EDUCATION & YOUTH PROGRAMME
The KWS Education and Youth Programme is charged with educating Kenyans and the international community to enhance knowledge of Kenya’s environment, fauna and flora and their special economic values; providing conservation and ecotourism; and generating revenue by leasing its conservation-education buses and other facilities to school, research and tourism groups.
In 1994-95, the unit operated out of six conservation-education centres in Nairobi, Tsavo East (Voi), Lake Nakuru, Meru (Murera), Aberdare (Mweiga) and Mombasa Marine national parks. Visitor information and displays in the centres highlighted conservation issues and the economic benefits of wildlife and tourism. A conservation-education brochure was produced and distributed, along with a guide to the kitum Caves in Mount Elgon, a project funded by the World Wide Fund for Nature.
Education officers continued the outreach programme, visiting schools and cultural centres all over the country to present lectures and videos and organizing school conservation days in Nakuru and Mombasa. Mombasa schools held a drama competition with role-playing demonstrations, music and poetry. In Nakuru, a primary school conservation theme was IMPROVING WILDLIFE HABITAT IN THE COMMUNITY, and primary and secondary schools and colleges organized art and photographic competitions around the theme HERE TODAY-GONE TOMORROW! Winners were chosen on the basis of their understanding and demonstration of the problems, values and issues surrounding wildlife and the environment. Prizes donated by KWS, hoteliers and other tour operators included books on wildlife conservation.
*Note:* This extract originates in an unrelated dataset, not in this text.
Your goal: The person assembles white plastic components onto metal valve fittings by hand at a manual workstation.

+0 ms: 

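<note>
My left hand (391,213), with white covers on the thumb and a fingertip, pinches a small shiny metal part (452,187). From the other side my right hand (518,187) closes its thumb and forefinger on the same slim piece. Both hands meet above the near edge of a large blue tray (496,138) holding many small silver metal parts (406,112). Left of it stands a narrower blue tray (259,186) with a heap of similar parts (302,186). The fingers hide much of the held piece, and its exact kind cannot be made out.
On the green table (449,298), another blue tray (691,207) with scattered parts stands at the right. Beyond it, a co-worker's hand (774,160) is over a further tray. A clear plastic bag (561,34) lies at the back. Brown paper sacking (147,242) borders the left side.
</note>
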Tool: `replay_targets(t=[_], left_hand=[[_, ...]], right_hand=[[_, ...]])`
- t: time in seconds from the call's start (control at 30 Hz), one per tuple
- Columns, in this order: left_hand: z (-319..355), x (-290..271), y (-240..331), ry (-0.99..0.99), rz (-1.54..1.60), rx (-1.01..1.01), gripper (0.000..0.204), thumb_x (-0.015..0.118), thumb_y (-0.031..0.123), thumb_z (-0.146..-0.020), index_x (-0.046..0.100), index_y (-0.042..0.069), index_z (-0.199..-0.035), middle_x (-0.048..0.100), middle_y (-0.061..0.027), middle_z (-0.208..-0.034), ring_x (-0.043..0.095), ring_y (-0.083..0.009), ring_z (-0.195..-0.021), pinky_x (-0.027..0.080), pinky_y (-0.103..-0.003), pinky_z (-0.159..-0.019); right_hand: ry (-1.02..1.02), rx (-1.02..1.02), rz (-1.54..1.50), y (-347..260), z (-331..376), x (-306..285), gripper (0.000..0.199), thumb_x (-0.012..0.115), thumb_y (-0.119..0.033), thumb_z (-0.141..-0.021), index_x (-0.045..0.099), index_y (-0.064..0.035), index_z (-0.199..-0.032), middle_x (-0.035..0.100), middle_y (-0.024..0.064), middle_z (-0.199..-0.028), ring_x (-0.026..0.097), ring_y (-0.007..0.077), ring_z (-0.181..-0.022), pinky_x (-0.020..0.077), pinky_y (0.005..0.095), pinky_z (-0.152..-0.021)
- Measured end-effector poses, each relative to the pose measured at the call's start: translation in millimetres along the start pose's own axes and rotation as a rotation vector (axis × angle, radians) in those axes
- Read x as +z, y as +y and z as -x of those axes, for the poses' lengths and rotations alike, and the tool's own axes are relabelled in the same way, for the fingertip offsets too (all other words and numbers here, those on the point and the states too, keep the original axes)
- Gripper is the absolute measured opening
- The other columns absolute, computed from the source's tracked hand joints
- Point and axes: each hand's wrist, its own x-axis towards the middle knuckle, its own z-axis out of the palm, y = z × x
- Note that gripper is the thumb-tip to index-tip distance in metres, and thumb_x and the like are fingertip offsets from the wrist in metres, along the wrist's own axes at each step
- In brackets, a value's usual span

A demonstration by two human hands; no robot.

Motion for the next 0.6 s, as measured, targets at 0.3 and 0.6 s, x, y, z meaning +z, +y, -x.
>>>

As usual, exhibitions and displays organized for the agricultural shows held across the country demonstrated the benefits of conserving wildlife and ecosystems to a broad cross-section of Kenyans. Small, school-based conservation projects targeting the Wildlife Clubs of Kenya also reached a mass audience, and KWS education officers assisted communities in Machakos and Samburu in setting up new clubs and establishing their own projects.
NAIROBI ANIMAL ORPHANAGE
The Nairobi Animal Orphanage, the most visited KWS facility in the country, continued to attract large numbers of visitors, particularly local residents and school parties. In 1994-95, the orphanage collected Kshs 7 million from 189,355 visitors. Working closely with Veterinary Services, the orphanage achieved breeding success with a pair of baboon and another of Sykes’ monkey, who produced babies in May and June of 1995.
The face of the orphanage will be changing, however, in recognition of Kenya’s changing education needs. The facility will begin to function less like a zoo and undergo a major overhaul that will showcase Kenya’s splendid range of natural habitats, the creatures that inhabit them and the relationships vital to their continued health.
The goal is to introduce Kenyans-the majority of whom only come into contact with wildlife in a negative context-to the positive attributes of wildlife conservation. By sharing responsibilities and challenges with local people, KWS aims to nurture a generation of committed and aware conservationists.
Redesign plans for the orphanage have been launched, and KWS-building on the success of its community-partnership programmes in other parks-has invited local people to participate in its redevelopment. Originally, 80 people came forward to lend the orphanage support, financially or otherwise. At a recent meeting to draw up a formal constitution for the group, their number had swelled to 303.
The redesigned orphanage, set to become operational in 1997 as the Nairobi Safari Walk, is expected to attract 400,000 visitors annually.